Change regularity of intervertebral contact areas during lumbar spondylolisthesis and its value in clinical application
10.3969/j.issn.1673-8225.2011.09.042
- VernacularTitle:滑脱腰椎椎体间接触面积变化规律在临床应用中的价值
- Author:
Aidong SHEN
;
Ruisheng XU
- Publication Type:Journal Article
- From:
Chinese Journal of Tissue Engineering Research
2011;15(9):1694-1697
- CountryChina
- Language:Chinese
-
Abstract:
BACKGROUND: Lumbar spondylolisthesis directly reduces contact areas between dislocated vertebral body and subjacent vertebral body, which is an important factor that decides intervertebral stress and lumbar degeneration. The cross section of lumbar is irregular reniform shaped and there is no mathematical formula to calculate changing regularity of intervertebral contact areas of lumbar spondylolisthesis directly.OBJECTIVE: To study changing regularity of intervertebral contact areas during lumbar spondylolisthesis and to analyze its clinical significance. METHODS: Super-surface of L5 vertebra and sub-surface of L4 from 25 cases were taken by a digital camera and computer simulation spondylolisthesis process and every intervertebral contact areas (Sn) were measured by Image-Pro Plus software.

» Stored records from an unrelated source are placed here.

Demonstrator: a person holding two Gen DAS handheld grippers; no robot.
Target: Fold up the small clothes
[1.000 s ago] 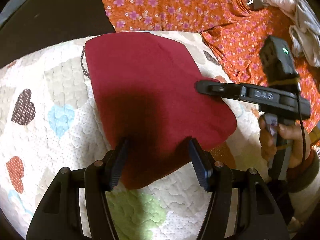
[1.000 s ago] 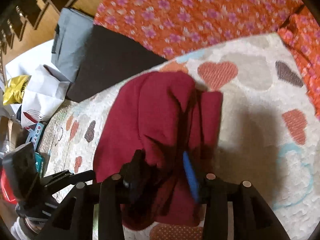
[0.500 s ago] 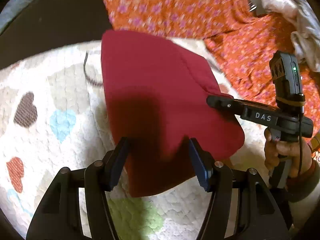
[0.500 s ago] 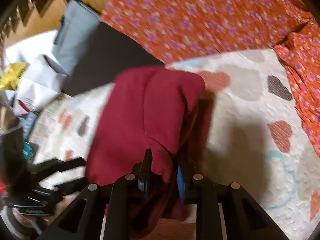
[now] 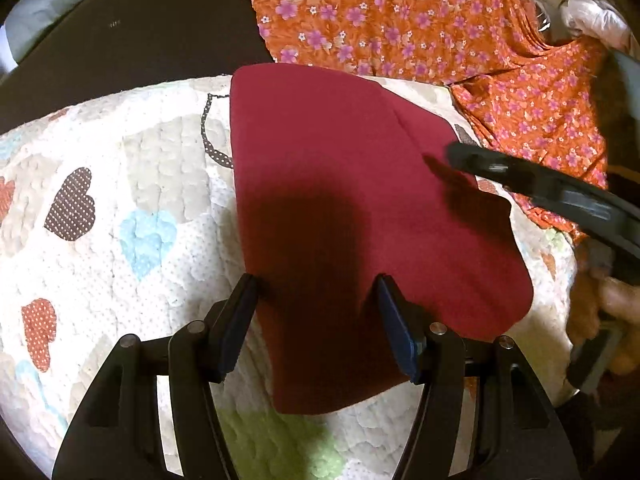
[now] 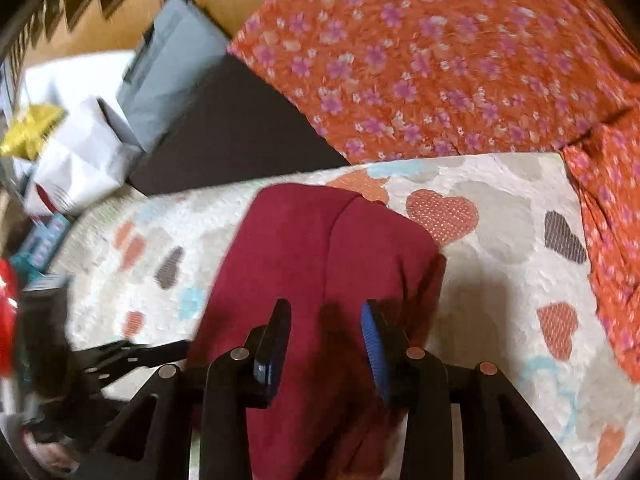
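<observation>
A dark red garment (image 5: 352,200) lies folded on a white quilt with heart patches (image 5: 120,200); a fold edge runs down its far right part. My left gripper (image 5: 316,304) is open and empty, jaws wide over the garment's near edge. The right gripper's dark arm (image 5: 552,196) reaches over the garment's right side in the left wrist view. In the right wrist view the garment (image 6: 328,264) lies flat under my right gripper (image 6: 326,332), which is open and empty just above the cloth.
An orange floral cloth (image 5: 400,20) lies beyond the quilt, with pale crumpled clothes (image 5: 588,12) at far right. A black surface (image 6: 228,120), a grey bag (image 6: 172,64) and white and yellow bags (image 6: 72,152) sit left of the quilt (image 6: 500,280).
My right gripper was shut on a lifted flap of the red garment; it has laid the flap over and opened. The garment now lies flat. My left gripper stayed open.
</observation>
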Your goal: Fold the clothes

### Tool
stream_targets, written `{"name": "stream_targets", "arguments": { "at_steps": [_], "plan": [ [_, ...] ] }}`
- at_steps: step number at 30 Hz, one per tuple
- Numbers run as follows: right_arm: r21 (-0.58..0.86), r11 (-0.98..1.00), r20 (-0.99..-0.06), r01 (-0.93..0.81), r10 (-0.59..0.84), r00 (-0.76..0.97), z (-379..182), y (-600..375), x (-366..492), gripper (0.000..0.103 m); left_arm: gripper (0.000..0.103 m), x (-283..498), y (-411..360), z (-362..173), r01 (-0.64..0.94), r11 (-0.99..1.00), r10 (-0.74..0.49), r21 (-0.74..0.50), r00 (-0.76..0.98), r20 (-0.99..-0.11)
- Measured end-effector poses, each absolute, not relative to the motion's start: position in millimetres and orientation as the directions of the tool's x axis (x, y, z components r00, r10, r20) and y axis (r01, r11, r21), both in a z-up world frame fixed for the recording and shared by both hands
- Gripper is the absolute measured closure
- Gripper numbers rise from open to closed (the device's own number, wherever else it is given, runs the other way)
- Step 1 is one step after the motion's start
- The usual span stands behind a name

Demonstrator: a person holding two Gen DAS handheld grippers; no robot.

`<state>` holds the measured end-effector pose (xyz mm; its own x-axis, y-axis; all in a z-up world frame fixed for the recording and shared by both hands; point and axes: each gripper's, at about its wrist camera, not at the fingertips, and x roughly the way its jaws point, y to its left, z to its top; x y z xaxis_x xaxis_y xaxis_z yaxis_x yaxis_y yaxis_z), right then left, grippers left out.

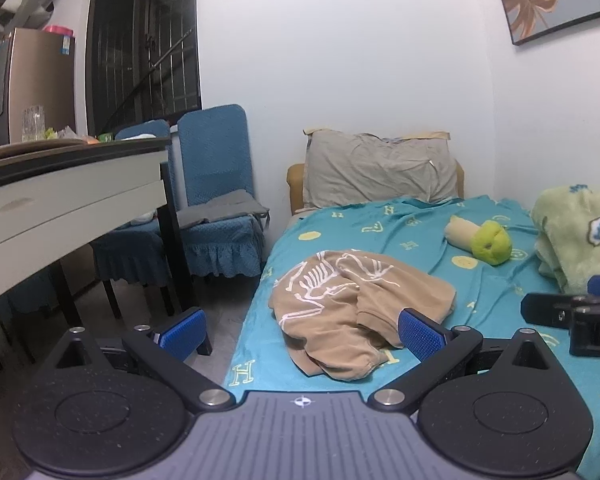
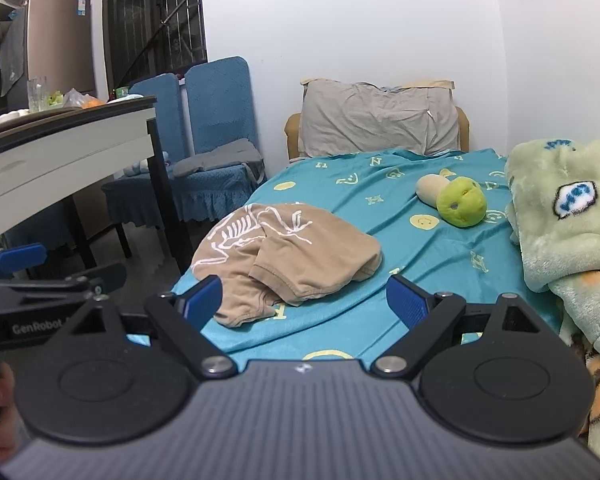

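Note:
A crumpled tan T-shirt with a white skeleton print lies near the left front edge of the bed's teal sheet. My left gripper hovers just in front of it, open, nothing between its blue pads. In the right wrist view the same T-shirt lies ahead and slightly left on the teal sheet. My right gripper is open and empty, short of the shirt's near hem. The right gripper also shows at the left wrist view's right edge, and the left gripper at the right wrist view's left edge.
A green and cream plush toy lies further back on the bed. A pale green fleece blanket is heaped on the right. A grey pillow leans at the head. Left of the bed stand a white table and blue-covered chairs.

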<state>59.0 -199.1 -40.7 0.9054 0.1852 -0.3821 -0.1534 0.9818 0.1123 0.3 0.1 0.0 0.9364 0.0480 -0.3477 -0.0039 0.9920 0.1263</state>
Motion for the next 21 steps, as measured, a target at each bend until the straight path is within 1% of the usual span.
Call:
{"name": "stream_targets", "arguments": {
  "at_steps": [2,5,8,12,21],
  "plan": [
    [0.117,0.981,-0.379,-0.153,0.186,0.907,-41,-198,58,0.013,0.0,2,0,0,-0.008,0.994,0.047,0.111,0.934,-0.355],
    [0.161,0.975,-0.365,-0.152,0.202,0.909,-41,-205,57,0.013,0.0,4,3,2,-0.01,0.996,0.043,0.093,0.93,-0.364],
    [0.149,0.979,-0.383,-0.141,0.188,0.904,-39,-203,58,0.013,0.0,1,3,-1,-0.009,0.995,0.044,0.102,0.936,-0.348],
    [0.133,0.981,-0.376,-0.139,0.18,0.909,-40,-201,55,0.013,0.0,-1,-2,-5,-0.007,0.992,0.052,0.129,0.935,-0.35],
    [0.127,0.984,-0.383,-0.126,0.165,0.909,-42,-202,57,0.013,0.0,2,-2,-10,-0.009,0.992,0.056,0.127,0.927,-0.371]
  ]
}}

The mean value was obtained and converted into percentage area according to Sn%=Sn/S×100%. The change rules of vertebral bodies were observed from 0 to 100% spondylolisthesis. Based on this regularity, a new clinical stage of lumbar spondylolisthesis was proposed and guided for treatment of 56 cases with lumbar spondylolisthesis. RESULTS AND CONCLUSION: During lumbar spondylolisthesis process, Sn% changes like a hyperbola. Sn% lost slowly during spondylolisthesis rate at 0-23% and quickly during 23%-44%, and then it become slowly once again after spondylolisthesis rate at 44%-100%, the inflection points appeared at (23±2)% and (44±2)%. Totally 48 patients were followed up, according to Staufee standard rate, the clinical curative effect reached approximately 90%. It suggests that the intervertebral contact areas present with a non-linear change, which is helpful to judge the stability of lumbar spine and guide the treatment of lumbar spondylolisthesis.